Firewall worker instance 25 (fw_25) is not usually affined to CPU core #25.  The  worker instances are numbered in ascending order but starting from the highest core number in *descending* order.  So on a 32-core firewall (numbered 0-31), core 31 is instance 0, core 30 is instance 1, etc.  Use fw ctl affinity -l -r -v to see the mapping of instances (fw_X) to cores. 

Yes you saw "23 seconds I saw almost 2 million packets in a 2.5 GB flow" because it was boosted across many cores by Hyperflow, so that load was not just happening on just one core.  I can tell it was boosted because the "Num of PM jobs" is nonzero indicating a boost of traffic subject to IPS inspection.  Number of MD5 jobs is zero so this flow must not have been subject to Anti-bot/Anti-virus or Sandblast, I assume this flow was between internal networks?  So many cores all getting busy is probably expected behavior due to Hyperflow, if you don't like this behavior and want to keep elephants from consuming resources on more than one core you can disable Hyperflow, however it will not consume so many core resources that the entire system is noticeably affected.

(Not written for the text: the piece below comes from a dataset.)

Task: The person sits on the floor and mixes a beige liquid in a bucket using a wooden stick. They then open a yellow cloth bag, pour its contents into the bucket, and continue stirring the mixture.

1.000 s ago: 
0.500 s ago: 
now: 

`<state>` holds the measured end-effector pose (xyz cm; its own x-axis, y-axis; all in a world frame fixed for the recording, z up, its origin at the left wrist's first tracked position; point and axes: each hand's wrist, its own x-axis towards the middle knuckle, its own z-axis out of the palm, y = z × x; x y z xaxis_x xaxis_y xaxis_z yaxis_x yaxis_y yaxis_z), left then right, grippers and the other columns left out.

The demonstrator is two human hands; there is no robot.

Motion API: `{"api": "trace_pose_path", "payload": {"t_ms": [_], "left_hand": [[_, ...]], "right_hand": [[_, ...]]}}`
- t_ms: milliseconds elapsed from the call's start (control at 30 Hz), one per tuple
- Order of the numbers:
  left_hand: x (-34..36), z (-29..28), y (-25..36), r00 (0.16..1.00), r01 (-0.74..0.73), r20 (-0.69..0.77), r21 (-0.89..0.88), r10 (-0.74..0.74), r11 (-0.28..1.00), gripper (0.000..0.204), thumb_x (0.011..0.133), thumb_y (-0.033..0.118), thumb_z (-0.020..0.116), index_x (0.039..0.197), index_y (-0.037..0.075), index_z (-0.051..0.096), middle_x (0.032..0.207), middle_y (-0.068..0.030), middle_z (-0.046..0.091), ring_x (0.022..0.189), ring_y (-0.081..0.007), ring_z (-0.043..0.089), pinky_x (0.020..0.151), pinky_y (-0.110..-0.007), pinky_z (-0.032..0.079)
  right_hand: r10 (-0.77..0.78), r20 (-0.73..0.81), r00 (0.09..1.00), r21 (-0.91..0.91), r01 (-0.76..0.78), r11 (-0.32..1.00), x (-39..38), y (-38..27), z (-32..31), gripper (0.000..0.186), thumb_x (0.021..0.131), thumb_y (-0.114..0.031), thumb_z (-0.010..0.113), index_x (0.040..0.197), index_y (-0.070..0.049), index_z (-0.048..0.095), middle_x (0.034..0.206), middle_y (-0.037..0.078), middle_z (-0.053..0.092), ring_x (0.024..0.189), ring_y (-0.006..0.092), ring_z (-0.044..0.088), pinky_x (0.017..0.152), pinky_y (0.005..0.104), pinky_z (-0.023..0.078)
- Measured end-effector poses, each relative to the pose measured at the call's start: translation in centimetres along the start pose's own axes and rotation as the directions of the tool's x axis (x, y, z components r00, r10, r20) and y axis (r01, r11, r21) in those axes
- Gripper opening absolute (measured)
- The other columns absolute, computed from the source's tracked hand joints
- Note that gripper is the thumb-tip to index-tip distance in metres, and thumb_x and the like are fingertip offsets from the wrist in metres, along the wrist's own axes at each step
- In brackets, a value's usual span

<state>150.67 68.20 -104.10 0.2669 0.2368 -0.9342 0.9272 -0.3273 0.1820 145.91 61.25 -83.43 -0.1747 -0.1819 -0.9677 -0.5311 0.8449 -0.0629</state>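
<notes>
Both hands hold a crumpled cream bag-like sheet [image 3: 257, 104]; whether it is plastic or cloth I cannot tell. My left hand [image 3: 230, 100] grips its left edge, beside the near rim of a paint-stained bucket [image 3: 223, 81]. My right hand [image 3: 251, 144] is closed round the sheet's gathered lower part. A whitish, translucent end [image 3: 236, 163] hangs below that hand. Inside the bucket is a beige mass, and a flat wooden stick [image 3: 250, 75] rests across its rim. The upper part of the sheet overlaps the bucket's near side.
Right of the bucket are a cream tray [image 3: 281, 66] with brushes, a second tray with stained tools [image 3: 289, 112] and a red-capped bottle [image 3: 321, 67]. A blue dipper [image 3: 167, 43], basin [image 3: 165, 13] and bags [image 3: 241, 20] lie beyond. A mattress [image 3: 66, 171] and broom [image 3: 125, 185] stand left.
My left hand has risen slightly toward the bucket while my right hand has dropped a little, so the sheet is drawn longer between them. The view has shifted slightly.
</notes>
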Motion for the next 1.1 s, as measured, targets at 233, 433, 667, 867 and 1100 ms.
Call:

Those mdX numbers don't seem realistic to me, unless the firewall is logging locally or it is short of memory.  Please provide output of free -m.  Does top show a Waiting for I/0 (wa) percentage of >5% during busy periods?

20% slowpath is not the end of the world (ideal is <10%), use command fw tab -t connections -z to view all connections in the slowpath and why they are there.  All of the possible slowpath reasons I know of were revealed in my Be Your Own TAC Part Deux Techtalk.